Sevgili hocam Profesör Sabri Sayarı (o zamanlar doçentti) bir
araştırma yapıyordu, siyasi partilerin "tabanları" üzerine...
Yetmişli yılların başları...
Anadolu'yu adım adım dolaşıp partilerin il başkanlarına soruyor:
"Sizin sosyal tabanınız nedir?"
Aldığı cevap hemen hiç değişmiyormuş:
"Biz milletin bağrından çıktık!"
Neredeyse saçını başını yoluyormuş...
Derste anlatmıştı da biz de böylece "şerbetlenmiştik", partilerin
atıp tutmalarına "iskontolu" yaklaşmak gerektiğini öğrenmiştik.
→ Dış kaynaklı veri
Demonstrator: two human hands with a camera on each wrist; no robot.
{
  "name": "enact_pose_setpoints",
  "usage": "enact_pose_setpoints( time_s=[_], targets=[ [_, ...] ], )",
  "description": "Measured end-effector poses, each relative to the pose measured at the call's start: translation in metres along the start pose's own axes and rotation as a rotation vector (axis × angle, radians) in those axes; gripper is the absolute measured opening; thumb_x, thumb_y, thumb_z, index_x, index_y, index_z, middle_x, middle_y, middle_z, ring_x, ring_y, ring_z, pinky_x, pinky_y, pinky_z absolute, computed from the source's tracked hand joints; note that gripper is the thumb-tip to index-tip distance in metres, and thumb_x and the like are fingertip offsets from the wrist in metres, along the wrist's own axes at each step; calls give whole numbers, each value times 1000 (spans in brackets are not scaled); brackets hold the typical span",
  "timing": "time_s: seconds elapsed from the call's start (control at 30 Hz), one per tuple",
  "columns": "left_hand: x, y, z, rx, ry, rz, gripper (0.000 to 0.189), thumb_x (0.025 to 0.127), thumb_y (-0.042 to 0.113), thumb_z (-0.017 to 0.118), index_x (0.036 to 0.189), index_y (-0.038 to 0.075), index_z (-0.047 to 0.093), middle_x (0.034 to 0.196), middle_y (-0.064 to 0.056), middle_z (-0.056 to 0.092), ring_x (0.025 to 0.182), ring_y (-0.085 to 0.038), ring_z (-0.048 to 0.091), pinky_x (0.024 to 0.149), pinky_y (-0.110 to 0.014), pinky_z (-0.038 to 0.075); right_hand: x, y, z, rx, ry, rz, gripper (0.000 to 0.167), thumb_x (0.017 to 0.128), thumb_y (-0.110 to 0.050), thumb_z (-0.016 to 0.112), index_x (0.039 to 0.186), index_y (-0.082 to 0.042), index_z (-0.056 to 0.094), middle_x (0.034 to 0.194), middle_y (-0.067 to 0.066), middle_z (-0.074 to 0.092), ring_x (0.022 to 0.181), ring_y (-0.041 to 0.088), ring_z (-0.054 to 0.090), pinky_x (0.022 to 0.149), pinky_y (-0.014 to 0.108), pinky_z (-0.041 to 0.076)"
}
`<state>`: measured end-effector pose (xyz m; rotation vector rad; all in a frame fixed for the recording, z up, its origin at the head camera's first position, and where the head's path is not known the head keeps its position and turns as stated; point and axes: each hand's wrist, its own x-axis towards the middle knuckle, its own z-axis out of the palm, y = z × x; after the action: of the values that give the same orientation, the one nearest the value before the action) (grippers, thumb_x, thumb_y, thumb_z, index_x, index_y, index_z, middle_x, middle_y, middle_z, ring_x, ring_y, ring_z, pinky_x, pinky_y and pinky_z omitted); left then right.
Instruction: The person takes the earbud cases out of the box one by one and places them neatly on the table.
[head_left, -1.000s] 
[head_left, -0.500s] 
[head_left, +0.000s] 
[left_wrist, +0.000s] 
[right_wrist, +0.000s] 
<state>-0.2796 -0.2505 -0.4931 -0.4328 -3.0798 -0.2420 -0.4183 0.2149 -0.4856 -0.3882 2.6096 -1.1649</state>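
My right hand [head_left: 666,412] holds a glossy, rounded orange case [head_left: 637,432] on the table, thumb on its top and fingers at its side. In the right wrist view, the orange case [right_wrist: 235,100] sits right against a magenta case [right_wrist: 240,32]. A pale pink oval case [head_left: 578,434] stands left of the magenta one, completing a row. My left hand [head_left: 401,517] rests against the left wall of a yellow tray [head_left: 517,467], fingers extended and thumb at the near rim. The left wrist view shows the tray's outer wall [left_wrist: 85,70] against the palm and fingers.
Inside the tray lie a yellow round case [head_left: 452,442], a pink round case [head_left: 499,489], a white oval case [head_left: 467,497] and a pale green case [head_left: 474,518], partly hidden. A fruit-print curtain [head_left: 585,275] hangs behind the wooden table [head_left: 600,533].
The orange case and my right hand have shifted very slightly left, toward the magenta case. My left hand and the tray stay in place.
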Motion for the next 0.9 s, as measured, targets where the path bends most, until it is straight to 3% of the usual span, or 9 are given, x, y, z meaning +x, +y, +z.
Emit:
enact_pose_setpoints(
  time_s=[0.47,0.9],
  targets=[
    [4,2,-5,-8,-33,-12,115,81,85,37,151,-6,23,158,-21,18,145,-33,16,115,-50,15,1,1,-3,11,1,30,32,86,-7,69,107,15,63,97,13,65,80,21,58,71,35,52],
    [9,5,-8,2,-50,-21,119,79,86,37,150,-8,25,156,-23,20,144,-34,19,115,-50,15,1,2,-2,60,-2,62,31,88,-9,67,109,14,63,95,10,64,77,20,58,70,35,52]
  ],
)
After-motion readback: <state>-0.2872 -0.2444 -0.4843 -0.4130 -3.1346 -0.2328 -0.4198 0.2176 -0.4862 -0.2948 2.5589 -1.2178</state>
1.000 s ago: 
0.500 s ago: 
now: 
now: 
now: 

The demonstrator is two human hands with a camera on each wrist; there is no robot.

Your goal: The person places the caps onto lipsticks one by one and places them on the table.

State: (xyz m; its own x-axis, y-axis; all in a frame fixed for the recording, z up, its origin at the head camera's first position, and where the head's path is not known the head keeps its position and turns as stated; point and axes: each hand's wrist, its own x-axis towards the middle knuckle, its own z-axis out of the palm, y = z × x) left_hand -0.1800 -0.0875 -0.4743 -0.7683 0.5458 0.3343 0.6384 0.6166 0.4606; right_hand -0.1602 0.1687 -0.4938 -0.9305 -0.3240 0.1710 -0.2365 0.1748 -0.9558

İşte bu Çiğdem Hanım, partilerinin "herkese eşit mesafede" olduğunu
söyledi.
Bu niçin böyleymiş? "Çünkü herkes Anayasa önünde eşit haklara
sahipmiş, dolayısıyla onlar da tüm insanları kucaklamayı
hedeflemişler..."
Beni kucaklamadılar, mahkemeye verdiler.
"Sevgi dilini kullandıkları" için Meral Hanım benden elli bin lira
"uzlaşma parası" istedi. Sevmeseydi yanmıştık.